There might be situations where encryption is abused, I don’t deny it could happen. But their tactic of trying to promote backdoors in encryption at the corporate level simply isn’t going to be effective and they haven’t made a case for why we need these kinds of backdoors.
20 years from now are the law enforcement going to be saying they need to scan everyone’s brain or put a chip in everyone’s head in order to prevent crime?
Anyway to sum it up, HELL NO to the backdoor in companies software. If they want a backdoor they have sophisticated intelligence agencies like GCHQ and NSA which may already have multiple backdoors anyway.
My mind is willing to change when the risk of terrorism becomes high enough to change it. At this time you’re more likely to be struck by lightening, or die in a car accident, so perhaps we should focus on self driving cars.
In a risk based approach to security we do a risk assessment. Until they release a risk assessment showing that other forms of law enforcement are now ineffective and that all these dangers they talk about are quantified risks, it’s just politics being played.
The most abused form of secrecy is, without a question, whispering. All sorts of vile and heinous things have been perpetrated involving the use of whispers. Terrorists and child pornographers are especially prone to pass secrets by whispering. It is a vile technology and must be banned . . . For the Children!!
In Australia you are more likely to be killed by a shark than terrorists. Damn those terrorist sharks.
Oh and that is killed by a shark in Simpson desert.
More people die from eating ice cream than terrorism in Australia.
Yet the AU States agreed to extend terrorism laws here, just last week.
Will not be long before we have the government here drafting worse laws than the recent UK attempts to break encryption
That is irrationality supported by political propaganda rather than statistics.
If it’s to be considered real then the numbers would match the rhetoric. When the numbers don’t match the rhetoric it’s not real.
“The sky is falling!”
“Oh really, any proof?”
“Law enforcement, priests, politicians, they all say it’s falling!”
“Oh really?
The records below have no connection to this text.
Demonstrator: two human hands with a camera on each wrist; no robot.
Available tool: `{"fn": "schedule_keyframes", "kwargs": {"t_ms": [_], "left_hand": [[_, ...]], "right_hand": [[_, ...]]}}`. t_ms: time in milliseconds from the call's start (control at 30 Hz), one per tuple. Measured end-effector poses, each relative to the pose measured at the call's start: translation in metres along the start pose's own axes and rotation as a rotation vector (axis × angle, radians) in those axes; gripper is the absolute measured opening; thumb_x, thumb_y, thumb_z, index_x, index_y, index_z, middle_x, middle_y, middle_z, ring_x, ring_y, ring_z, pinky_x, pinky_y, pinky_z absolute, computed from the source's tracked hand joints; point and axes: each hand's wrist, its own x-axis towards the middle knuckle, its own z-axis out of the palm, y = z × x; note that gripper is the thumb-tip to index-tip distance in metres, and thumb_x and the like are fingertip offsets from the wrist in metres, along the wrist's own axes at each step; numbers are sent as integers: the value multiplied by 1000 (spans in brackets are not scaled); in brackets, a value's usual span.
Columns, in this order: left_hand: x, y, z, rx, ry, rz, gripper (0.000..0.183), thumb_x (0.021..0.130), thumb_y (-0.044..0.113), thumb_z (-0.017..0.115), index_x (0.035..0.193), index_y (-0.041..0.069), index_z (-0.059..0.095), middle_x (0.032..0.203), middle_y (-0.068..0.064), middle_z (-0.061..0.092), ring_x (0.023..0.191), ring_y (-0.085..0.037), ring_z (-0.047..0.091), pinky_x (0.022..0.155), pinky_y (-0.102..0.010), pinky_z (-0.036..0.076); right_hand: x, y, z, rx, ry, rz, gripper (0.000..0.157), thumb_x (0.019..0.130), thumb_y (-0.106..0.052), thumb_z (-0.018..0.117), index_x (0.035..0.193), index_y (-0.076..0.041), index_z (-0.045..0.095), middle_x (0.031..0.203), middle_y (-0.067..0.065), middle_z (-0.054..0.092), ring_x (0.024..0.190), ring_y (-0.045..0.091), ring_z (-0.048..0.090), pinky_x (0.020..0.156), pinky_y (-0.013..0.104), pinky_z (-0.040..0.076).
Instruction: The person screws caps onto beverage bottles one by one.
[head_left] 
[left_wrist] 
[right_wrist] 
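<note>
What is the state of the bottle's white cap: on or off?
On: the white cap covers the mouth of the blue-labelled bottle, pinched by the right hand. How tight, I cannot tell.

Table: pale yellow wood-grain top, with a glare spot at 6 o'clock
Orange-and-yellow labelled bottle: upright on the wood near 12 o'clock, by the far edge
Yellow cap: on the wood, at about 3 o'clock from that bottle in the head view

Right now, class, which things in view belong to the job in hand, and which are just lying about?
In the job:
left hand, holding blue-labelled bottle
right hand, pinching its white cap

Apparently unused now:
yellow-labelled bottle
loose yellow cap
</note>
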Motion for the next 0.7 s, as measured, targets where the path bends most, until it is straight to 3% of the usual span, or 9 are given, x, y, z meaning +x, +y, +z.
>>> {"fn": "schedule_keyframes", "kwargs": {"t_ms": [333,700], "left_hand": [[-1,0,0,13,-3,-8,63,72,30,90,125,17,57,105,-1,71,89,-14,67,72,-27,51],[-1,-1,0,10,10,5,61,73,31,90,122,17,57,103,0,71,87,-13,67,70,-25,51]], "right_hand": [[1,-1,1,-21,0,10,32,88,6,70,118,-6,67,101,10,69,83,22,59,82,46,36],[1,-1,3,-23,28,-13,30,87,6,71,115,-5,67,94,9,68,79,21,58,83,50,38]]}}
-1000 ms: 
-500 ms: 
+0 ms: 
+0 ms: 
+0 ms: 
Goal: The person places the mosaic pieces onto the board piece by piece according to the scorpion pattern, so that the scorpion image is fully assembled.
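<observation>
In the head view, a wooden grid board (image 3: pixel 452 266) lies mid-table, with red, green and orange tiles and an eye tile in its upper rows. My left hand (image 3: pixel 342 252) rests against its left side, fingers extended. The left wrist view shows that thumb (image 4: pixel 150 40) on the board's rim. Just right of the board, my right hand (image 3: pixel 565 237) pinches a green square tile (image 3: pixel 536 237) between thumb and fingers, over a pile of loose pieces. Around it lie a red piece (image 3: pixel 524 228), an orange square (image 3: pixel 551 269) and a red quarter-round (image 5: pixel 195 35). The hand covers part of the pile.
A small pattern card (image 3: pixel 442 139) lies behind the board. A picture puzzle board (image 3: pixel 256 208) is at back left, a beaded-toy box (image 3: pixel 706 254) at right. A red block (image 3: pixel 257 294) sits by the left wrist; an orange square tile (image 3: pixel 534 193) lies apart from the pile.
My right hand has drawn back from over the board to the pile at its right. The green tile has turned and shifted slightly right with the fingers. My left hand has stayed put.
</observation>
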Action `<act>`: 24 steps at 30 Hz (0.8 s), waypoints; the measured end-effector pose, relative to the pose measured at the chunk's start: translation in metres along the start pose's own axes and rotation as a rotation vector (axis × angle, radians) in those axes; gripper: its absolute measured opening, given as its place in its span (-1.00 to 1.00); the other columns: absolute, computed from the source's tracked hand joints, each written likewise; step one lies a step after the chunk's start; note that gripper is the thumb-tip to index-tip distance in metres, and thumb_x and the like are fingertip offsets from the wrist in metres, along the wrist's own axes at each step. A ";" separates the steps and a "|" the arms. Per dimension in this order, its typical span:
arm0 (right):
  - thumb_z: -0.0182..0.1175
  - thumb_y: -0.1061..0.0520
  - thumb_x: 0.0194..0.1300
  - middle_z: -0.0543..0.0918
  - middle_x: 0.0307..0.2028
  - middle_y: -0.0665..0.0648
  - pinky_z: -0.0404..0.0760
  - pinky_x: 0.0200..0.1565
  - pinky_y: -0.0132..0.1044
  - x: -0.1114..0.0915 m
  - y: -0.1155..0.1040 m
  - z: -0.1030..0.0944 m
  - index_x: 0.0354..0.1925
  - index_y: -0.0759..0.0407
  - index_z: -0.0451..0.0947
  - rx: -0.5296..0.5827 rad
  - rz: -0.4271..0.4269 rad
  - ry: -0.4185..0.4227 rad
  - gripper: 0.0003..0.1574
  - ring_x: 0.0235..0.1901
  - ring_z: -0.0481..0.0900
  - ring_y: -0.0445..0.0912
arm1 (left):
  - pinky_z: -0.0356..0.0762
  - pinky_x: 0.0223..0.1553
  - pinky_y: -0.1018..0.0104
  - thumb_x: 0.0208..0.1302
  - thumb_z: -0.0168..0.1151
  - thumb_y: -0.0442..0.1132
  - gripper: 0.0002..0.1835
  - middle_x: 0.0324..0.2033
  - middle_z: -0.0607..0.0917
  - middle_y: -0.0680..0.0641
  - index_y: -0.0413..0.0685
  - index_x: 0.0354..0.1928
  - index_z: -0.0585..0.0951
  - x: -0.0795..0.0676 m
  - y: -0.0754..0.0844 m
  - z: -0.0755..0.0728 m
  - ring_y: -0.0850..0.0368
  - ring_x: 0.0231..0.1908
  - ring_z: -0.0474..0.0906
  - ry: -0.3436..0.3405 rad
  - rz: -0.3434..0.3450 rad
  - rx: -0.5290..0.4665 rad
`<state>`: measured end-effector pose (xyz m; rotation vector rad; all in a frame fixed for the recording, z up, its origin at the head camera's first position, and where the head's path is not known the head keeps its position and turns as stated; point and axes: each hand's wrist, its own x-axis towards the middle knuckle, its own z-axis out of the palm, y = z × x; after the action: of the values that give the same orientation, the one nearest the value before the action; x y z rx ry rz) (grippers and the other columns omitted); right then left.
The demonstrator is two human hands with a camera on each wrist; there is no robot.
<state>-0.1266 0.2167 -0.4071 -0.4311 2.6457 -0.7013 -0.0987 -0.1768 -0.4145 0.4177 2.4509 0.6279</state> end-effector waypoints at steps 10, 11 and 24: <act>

Where is the evidence?”
“We have to do something, we have to outlaw the sun so it doesn’t melt us all!”
“Outlaw the sun? But still you haven’t proved the sky is falling.”
When the statisticians and data scientists say we need to do something that is when we need to do it. All decisions involving security need to be data driven unless it’s a situation where there isn’t enough time or enough data, but it’s not that situation here.
The politicians tried to ban cryptocurrency saying it was being used by terrorists even though their own risk data collected just months earlier said terrorists aren’t widely using cryptocurrency. If the data were to say terrorists were using cryptocurrency and it were becoming a trend then my opinions update with the data but that isn’t where the data points.
Don’t forget insects! In the UK you are as likely to die from an insect sting (and believe me, we only have puny insects here).
Ah yes those terrorist insects. We have ross-river-fever, some cases of malaria, carried by mossies. Some die of bee stings.
But those terrorist sharks in the Simpson Desert killing more than any human terrorists in Australia. What is the world coming too. Ahhhhhhhhhhhhhh (Hint: the desert has no water & no sharks)
Seriously there has been zero deaths from real terrorists in Australia. The UK had worse decades ago with the IRA etc. But the greater surveillance laws (incl breaking encryption) did not really start until the cold war ended. There was no longer a “surveillance standard” that the west had to be opposite to. The old USSR would have loved to be able to do 1/10 of what the west does now.